ISLAMABAD: India’s Adani Group has strongly refuted allegations of evading US sanctions by trading Iranian liquefied petroleum gas (LPG), following a Wall Street Journal report claiming a US investigation into the conglomerate’s activities.
The group dismissed the claims as “baseless and mischievous,” asserting full compliance with international laws.
US Investigates Alleged Sanctions Violations
The WSJ reported that US prosecutors are examining whether Adani entities imported Iranian LPG through its Mundra port, citing tanker movements between the Gulf and India that exhibited patterns typical of sanctions evasion.
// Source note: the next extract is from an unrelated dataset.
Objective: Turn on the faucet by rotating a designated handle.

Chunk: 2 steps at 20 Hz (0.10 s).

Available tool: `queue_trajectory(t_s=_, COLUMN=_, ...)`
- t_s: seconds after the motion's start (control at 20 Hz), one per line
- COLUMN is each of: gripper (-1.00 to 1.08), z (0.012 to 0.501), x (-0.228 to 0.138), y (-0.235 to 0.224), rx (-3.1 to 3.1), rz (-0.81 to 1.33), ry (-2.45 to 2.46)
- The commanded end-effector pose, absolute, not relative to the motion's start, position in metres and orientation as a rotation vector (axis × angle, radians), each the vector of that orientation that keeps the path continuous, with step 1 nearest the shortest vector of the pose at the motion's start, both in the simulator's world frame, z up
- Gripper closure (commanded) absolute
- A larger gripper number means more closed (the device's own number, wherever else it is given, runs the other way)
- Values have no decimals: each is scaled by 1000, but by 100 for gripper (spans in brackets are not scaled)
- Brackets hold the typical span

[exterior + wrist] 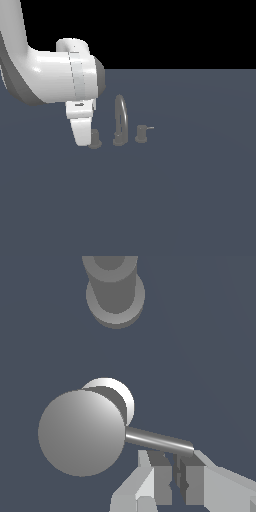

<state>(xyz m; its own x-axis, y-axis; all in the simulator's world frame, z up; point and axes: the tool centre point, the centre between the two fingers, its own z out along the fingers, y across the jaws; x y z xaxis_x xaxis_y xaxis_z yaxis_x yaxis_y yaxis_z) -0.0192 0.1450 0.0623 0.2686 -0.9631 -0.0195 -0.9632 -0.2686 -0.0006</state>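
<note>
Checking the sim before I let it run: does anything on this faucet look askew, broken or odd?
Nothing stands out. The arched spout and the right-hand knob stand upright on the grey surface. The handle looks intact, its lever straight, with the gripper right beside the lever's tip.

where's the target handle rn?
In the exterior view the handle sits on the spout's left, half hidden behind the gripper. In the wrist view the gripper is right beside its lever.
</note>
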Motion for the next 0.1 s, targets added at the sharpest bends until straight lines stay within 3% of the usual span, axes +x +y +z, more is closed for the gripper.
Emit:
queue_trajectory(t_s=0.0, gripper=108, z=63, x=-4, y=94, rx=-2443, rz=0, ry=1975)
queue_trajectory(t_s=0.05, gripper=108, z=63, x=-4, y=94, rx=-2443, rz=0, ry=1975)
The US Justice Department is reportedly reviewing transactions involving Adani Enterprises, the group’s flagship company.
However, Adani maintains it has “no knowledge” of any such probe and emphasized that its ports do not handle Iranian cargo as a matter of policy.
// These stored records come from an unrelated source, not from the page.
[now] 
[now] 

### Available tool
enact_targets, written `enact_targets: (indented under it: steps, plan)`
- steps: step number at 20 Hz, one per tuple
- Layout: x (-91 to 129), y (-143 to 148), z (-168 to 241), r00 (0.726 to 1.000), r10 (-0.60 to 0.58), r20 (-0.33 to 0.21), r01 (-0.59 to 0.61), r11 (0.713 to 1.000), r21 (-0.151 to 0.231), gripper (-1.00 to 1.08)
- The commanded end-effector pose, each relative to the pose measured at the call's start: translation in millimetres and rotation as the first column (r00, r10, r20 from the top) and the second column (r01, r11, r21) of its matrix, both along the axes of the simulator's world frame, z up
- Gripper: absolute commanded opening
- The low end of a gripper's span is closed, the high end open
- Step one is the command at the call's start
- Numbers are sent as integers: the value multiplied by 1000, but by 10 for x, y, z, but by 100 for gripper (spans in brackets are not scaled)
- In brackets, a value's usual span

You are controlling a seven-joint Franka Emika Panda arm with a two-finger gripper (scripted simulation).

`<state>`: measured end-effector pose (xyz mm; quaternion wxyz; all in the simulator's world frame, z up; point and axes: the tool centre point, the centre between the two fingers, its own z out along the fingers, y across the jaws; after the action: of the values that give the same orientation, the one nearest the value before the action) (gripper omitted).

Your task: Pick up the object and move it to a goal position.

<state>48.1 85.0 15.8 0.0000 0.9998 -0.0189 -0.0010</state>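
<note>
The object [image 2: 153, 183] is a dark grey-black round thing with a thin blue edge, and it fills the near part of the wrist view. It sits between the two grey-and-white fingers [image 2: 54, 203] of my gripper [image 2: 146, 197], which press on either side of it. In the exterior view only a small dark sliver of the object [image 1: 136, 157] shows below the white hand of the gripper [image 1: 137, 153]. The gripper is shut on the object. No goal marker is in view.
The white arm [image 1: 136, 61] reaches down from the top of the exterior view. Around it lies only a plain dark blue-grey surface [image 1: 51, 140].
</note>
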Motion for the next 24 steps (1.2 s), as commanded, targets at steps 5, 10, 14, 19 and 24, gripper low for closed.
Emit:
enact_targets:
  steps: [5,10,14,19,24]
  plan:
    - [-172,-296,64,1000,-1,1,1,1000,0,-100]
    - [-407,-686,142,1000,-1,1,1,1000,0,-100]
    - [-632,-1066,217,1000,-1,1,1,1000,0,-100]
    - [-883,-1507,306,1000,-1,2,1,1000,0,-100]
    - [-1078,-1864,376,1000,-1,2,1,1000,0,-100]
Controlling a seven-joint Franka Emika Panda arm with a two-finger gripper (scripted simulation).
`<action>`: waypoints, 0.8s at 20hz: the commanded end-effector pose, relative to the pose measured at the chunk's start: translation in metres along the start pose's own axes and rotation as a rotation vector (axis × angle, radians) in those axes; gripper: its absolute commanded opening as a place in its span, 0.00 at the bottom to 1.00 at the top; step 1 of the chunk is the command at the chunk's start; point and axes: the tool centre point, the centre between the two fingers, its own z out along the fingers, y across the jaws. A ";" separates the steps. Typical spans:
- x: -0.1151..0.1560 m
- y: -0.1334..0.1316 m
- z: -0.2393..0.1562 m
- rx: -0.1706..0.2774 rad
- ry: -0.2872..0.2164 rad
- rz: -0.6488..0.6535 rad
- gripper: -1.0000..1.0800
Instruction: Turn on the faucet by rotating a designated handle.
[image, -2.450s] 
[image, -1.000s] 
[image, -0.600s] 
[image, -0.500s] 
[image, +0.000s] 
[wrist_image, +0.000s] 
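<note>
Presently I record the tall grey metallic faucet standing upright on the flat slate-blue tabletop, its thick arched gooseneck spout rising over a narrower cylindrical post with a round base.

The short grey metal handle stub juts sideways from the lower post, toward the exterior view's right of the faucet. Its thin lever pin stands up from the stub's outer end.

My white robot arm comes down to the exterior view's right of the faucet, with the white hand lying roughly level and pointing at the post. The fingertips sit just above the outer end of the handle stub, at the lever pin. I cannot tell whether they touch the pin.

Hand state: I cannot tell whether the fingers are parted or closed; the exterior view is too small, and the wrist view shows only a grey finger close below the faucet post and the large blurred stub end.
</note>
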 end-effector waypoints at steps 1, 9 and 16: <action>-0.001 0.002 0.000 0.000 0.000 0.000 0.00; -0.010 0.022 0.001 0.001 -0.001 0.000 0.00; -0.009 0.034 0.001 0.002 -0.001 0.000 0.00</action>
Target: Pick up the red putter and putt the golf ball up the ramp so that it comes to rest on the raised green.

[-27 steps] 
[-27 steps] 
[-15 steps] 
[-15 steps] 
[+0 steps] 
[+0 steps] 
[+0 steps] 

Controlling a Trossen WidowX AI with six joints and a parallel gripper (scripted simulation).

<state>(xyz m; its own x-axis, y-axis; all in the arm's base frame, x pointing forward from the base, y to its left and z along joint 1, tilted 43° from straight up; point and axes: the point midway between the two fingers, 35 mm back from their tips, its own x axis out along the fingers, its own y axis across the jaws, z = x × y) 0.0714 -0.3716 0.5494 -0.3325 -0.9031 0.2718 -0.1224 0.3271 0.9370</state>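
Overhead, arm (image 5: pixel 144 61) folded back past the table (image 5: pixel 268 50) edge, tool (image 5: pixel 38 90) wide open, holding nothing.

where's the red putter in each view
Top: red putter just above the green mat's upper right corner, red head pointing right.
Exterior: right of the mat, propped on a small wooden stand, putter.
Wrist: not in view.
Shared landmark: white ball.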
Adani’s Defense and Past Legal Troubles
The conglomerate clarified that its LPG trade—contributing just 1.46% of Adani Enterprises’ revenue—follows all domestic and international regulations, including US sanctions.
A shipment flagged by the WSJ was described as a routine commercial transaction with documentation listing Oman’s Sohar port as the origin.
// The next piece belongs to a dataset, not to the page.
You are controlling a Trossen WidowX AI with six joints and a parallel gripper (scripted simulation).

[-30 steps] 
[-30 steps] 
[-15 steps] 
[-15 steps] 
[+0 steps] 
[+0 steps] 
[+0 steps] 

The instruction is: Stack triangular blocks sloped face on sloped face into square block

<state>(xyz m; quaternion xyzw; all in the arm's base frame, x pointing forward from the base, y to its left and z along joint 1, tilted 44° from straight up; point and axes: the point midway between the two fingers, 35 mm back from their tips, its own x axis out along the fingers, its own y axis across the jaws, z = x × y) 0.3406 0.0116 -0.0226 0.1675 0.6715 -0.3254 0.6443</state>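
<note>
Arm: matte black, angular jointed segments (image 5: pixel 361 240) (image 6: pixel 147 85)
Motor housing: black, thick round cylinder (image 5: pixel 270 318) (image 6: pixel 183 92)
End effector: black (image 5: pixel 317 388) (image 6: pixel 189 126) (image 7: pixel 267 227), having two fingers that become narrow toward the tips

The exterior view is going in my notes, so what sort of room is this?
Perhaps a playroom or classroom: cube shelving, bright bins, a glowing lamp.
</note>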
This controversy follows last November’s indictment of billionaire Gautam Adani and his nephew, Sagar Adani, over bribery and investor fraud allegations related to US fundraising.
The group has denied those charges as well, vowing to contest them legally.
The reported probe adds to mounting scrutiny of Adani’s global operations, raising questions about compliance risks in India’s corporate sector amid tightening US sanctions enforcement.